Work item:
In the entries that follow, copy exactly each line from the first through the line with "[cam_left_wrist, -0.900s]".

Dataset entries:
-*-*-

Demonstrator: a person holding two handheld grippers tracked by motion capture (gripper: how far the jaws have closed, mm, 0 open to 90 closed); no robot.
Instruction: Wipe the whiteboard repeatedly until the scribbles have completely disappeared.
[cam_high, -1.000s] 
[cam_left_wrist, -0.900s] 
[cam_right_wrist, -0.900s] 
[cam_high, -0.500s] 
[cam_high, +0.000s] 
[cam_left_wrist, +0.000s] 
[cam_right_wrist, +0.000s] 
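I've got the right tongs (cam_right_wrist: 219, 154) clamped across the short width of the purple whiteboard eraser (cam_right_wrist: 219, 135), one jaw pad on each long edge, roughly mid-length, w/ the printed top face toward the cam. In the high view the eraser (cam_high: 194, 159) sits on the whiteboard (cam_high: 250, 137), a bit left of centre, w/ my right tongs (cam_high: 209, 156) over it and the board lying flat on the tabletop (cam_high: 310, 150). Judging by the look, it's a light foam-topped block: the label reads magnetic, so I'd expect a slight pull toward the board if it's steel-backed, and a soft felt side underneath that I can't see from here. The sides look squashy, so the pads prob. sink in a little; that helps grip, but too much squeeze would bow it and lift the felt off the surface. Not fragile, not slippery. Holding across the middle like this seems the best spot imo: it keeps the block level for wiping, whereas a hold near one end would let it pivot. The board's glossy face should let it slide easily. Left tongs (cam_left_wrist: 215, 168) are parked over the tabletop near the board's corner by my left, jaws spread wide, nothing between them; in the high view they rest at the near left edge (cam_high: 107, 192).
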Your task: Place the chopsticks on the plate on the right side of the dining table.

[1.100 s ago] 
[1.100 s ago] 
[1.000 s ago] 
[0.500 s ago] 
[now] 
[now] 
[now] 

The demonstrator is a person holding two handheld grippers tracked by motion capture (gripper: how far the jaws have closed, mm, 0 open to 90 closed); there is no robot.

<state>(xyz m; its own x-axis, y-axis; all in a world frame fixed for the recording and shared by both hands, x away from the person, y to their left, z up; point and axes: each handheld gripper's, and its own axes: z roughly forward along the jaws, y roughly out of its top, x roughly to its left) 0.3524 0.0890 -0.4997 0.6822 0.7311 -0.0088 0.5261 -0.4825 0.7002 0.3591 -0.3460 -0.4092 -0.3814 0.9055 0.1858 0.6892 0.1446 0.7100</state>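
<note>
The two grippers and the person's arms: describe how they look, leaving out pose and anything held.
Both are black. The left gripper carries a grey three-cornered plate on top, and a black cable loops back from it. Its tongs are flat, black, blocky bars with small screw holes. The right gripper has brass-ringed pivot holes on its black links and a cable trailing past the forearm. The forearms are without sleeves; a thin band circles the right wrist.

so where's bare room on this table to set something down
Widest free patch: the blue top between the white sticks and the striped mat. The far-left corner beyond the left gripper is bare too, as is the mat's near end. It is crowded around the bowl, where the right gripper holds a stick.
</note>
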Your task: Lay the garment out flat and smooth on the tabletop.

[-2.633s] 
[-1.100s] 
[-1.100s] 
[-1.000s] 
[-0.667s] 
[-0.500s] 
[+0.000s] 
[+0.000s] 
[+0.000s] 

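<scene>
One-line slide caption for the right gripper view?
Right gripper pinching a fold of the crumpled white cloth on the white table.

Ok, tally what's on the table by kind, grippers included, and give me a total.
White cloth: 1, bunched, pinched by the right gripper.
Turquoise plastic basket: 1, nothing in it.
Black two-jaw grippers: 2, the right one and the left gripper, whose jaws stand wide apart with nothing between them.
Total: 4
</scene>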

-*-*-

Your solution:
Demonstrator: a person holding two handheld grippers tracked by motion capture (gripper: how far the jaws have closed, mm, 0 open to 90 closed); no robot.
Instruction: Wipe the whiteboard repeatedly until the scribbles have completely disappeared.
[cam_high, -1.000s] 
[cam_left_wrist, -0.900s] 

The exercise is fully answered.